Posted April 23, 2009 at 10:00 AM

Tags: ColdFusion, SQL, Ask Ben

The reader question is far too long to put here, but the jist of it was that the reader had a primary table that joined to several "property" tables in a One-to-Many kind of relationship. These properties could be selected in a search form and the reader wanted to be able to return all primary table records that matched at least every selected property. To demonstrate the way that I handle this, I set up a simple SQL database with the following tables:

girl
-----------------
id (int)
name (varchar)

trait
-----------------
id (int)
name (varchar)

girl_trait_jn
-----------------
girl_id (int)
trait_id (int)

So that we are all on the same page, I made this video walk through:

 
 
 
 
 
 
 
 
 
 

This is a simple, one page form that posts to itself:

 Launch code in new window » Download code as text file »
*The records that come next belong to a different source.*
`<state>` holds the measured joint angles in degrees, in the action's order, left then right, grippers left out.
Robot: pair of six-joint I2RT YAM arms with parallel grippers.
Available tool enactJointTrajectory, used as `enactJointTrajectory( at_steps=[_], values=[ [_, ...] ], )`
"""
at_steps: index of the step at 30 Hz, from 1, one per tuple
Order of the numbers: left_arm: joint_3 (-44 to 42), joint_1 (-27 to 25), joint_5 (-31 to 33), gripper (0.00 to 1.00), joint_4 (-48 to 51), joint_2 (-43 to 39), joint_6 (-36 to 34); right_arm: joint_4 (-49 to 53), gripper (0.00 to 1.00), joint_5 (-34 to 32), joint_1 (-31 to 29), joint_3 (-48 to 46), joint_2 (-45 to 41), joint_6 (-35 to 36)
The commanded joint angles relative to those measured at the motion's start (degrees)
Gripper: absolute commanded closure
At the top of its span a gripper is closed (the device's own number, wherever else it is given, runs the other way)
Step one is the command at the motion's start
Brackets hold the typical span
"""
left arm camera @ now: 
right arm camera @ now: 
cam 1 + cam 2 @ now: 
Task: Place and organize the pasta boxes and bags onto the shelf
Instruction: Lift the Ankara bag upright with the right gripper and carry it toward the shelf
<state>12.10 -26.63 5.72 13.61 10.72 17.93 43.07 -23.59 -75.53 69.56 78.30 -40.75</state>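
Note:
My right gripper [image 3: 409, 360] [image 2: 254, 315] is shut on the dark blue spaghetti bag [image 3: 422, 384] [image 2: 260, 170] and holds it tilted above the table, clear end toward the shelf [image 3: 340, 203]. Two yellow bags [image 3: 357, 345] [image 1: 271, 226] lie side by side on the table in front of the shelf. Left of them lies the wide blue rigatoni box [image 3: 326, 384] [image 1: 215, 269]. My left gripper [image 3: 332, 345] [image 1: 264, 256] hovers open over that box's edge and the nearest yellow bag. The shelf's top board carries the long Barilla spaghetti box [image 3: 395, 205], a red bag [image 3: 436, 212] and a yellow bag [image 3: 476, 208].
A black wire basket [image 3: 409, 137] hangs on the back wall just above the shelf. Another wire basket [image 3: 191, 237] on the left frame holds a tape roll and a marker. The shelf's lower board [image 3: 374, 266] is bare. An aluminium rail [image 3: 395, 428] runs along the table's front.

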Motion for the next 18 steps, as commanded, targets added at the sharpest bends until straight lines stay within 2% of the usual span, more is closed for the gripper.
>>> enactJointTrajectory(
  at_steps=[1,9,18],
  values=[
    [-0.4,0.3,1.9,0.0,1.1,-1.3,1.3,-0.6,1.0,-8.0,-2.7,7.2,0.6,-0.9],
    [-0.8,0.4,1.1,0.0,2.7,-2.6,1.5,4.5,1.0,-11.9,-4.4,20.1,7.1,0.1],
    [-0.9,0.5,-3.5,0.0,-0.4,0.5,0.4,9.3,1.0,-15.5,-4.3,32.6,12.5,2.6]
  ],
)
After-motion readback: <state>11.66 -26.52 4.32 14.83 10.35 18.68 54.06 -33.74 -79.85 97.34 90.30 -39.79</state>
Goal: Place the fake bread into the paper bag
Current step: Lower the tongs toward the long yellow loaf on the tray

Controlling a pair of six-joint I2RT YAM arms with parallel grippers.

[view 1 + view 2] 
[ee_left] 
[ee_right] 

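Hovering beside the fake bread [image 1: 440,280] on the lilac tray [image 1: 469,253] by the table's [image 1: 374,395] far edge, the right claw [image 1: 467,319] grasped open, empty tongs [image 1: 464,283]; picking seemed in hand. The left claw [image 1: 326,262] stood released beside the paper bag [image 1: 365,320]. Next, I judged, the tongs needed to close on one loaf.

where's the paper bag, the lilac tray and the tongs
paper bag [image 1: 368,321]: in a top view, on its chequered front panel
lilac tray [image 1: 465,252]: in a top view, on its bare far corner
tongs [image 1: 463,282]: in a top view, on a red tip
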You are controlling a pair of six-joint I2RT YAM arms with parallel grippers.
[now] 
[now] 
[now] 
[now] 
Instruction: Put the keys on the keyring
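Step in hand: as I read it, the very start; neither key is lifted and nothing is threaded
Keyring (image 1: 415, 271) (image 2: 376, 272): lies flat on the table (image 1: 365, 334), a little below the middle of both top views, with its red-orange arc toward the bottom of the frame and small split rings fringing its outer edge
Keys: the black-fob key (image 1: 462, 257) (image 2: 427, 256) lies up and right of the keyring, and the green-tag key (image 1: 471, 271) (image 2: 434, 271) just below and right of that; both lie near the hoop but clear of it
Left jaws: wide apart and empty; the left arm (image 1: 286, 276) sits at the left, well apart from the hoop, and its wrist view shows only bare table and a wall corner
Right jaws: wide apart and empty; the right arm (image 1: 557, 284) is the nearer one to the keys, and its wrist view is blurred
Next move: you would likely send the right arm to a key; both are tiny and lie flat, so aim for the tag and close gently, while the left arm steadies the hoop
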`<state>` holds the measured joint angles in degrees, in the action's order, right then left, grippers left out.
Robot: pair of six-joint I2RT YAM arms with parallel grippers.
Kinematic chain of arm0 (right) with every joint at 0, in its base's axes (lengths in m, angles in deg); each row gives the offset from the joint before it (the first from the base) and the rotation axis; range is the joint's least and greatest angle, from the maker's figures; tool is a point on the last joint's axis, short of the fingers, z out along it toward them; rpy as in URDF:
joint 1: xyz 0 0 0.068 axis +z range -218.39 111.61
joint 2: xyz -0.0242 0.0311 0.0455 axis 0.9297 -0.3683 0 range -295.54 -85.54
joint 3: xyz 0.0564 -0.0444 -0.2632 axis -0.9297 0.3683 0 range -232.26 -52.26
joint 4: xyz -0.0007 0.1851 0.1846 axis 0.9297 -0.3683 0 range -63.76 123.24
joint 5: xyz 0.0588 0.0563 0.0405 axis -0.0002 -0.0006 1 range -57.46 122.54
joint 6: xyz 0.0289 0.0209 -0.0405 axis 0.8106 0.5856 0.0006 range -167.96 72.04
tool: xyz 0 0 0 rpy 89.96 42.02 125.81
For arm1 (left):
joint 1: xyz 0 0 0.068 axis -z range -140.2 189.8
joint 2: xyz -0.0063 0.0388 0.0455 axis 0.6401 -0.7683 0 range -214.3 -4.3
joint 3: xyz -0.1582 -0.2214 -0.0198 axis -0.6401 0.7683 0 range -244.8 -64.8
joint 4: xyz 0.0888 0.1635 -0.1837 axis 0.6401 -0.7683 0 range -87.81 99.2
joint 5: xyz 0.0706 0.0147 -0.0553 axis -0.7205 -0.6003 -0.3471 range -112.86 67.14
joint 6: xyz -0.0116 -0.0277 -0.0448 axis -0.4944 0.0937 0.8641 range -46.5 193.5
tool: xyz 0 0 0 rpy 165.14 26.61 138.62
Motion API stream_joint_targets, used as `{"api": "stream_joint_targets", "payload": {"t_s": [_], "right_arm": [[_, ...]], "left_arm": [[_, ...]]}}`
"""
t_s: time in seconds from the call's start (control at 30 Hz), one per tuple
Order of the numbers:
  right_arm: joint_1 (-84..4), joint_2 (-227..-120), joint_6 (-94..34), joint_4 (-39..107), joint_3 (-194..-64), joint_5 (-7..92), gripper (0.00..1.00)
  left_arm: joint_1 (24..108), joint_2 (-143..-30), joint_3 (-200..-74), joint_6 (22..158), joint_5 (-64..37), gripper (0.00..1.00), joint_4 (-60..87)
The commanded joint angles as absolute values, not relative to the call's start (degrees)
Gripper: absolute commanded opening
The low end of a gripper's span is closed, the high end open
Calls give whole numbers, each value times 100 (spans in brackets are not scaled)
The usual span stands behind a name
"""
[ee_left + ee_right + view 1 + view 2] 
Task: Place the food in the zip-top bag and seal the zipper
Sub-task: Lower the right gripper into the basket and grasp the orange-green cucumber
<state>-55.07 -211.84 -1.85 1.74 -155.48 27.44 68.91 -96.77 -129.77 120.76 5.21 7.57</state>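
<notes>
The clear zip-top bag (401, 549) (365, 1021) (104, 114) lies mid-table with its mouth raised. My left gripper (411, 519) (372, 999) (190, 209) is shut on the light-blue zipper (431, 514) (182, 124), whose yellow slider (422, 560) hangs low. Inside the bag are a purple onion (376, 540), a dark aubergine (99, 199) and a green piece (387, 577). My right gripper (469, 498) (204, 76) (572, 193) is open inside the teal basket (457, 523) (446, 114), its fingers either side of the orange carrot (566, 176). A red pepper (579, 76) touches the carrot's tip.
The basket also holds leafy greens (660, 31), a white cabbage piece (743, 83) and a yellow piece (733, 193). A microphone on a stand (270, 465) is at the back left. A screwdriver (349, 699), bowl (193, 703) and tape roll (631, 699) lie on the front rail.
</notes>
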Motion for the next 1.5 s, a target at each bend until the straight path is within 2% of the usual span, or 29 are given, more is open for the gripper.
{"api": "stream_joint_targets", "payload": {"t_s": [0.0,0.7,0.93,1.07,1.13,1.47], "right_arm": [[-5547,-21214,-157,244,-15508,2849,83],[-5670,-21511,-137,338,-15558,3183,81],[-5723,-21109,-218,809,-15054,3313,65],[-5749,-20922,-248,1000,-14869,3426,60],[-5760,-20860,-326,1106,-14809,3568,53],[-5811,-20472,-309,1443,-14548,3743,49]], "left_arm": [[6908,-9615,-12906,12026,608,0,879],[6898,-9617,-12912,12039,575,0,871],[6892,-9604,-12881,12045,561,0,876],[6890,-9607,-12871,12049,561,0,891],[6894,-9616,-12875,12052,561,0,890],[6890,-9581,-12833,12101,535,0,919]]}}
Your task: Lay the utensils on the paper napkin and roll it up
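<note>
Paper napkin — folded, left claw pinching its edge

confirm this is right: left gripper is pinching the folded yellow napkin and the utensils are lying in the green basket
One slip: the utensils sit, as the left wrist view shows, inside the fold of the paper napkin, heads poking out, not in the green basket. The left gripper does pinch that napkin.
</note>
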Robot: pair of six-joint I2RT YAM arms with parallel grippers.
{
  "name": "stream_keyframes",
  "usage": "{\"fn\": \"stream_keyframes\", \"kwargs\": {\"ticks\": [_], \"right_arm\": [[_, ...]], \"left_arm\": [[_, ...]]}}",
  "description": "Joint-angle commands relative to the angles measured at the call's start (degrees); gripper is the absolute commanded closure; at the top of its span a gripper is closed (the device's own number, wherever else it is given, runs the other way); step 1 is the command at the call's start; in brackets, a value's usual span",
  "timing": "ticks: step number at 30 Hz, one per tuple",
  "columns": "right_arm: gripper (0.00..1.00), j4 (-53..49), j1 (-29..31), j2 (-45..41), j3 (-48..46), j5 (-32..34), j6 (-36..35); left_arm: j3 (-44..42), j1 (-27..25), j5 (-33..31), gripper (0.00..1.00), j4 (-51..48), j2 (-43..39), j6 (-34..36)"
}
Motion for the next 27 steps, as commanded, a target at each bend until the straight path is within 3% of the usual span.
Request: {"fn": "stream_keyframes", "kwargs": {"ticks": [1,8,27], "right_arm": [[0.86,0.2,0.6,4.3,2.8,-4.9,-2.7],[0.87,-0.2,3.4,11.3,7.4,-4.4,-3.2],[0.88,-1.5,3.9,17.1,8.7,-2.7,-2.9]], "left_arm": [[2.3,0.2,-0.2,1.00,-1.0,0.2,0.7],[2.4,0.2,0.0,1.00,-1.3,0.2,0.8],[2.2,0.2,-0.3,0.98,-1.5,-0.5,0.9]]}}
  • <!--- Param form value. --->
  • <cfparam
  • name="FORM.list_trait_id"
  • type="regex"
  • pattern="[\d,]*"
  • default=""
  • />
  •  
  •  
  • <!--- Check to see if we have any trait. --->
  • <cfif Len( FORM.list_trait_id )>
  •  
  • <!--- Query for girls. --->
  • <cfquery name="qGirl" datasource="ben">
  • SELECT
  • g.id,
  • g.name
  • FROM
  • girl g
  • INNER JOIN
  • (
  •  
  • <!---
  • Get only girl IDs from the JOIN table where
  • ALL of the trait IDs match. Because we know
  • that the JOIN records are unique, we know
  • that the COUNT(*) on the GROUP BY must equal
  • the length of the trait ID list.
  • --->
  • SELECT
  • gtjn.girl_id
  • FROM
  • girl_trait_jn gtjn
  • WHERE
  • gtjn.trait_id IN ( <cfqueryparam value="#FORM.list_trait_id#" cfsqltype="cf_sql_integer" list="true" /> )
  • GROUP BY
  • gtjn.girl_id
  • HAVING
  • COUNT( * ) = <cfqueryparam value="#ListLen( FORM.list_trait_id )#" cfsqltype="cf_sql_integer" />
  •  
  • ) AS filter
  • ON
  • g.id = filter.girl_id
  • ORDER BY
  • g.name ASC
  • </cfquery>
  •  
  • </cfif>
  •  
  •  
  • <!--- Query for all traits. --->
  • <cfquery name="qTrait" datasource="ben">
  • SELECT
  • id,
  • name
  • FROM
  • trait
  • ORDER BY
  • name ASC
  • </cfquery>
  •  
  •  
  • <cfoutput>
  •  
  • <!DOCTYPE html PUBLIC "-//W3C//DTD XHTML 1.0 Transitional//EN" "http://www.w3.org/TR/xhtml1/DTD/xhtml1-transitional.dtd">
  • <html>
  • <head>
  • <title>Select Records My ID Set Matching</title>
  • </head>
  • <body>
  •  
  • <h1>
  • Select Traits
  • </h1>
  •  
  • <form action="#CGI.script_name#" method="post">
  •  
  • <p>
  • <cfloop query="qTrait">
  •  
  • <label>
  •  
  • <input
  • type="checkbox"
  • name="list_trait_id"
  • value="#qTrait.id#"
  • <cfif ListFind( FORM.list_trait_id, qTrait.id )>
  • checked="true"
  • </cfif>
  • />
  •  
  • #qTrait.name#
  •  
  • </label>
  • <br />
  •  
  • </cfloop>
  • </p>
  •  
  • <p>
  • <input type="submit" value="Get Girls!" />
  • </p>
  •  
  • </form>
  •  
  •  
  • <!--- Check to see if we have a search. --->
  • <cfif Len( FORM.list_trait_id )>
  •  
  • <h2>
  • Matching Girls
  • </h2>
  •  
  • <ul>
  • <cfloop query="qGirl">
  •  
  • <li>
  • #qGirl.name#
  • </li>
  •  
  • </cfloop>
  • </ul>
  •  
  • </cfif>
  •  
  • </body>
  • </html>
  •  
  • </cfoutput>

The technique that I use leverages the fact that the join table has unique records, meaning that the combinations of girl_id and trait_id are all unique. Because of this, I know that I can filter the join table using the list of selected trait IDs and then GROUP it by the girl_id. If the COUNT(*) of the resultant GROUP is equal to the list length of the selected traits, I know that the current girl matches all necessary traits. If the GROUP COUNT(*) is less than the length of the trait ID list, then I know that at least one of the selected traits was not found in the join table for the given girl.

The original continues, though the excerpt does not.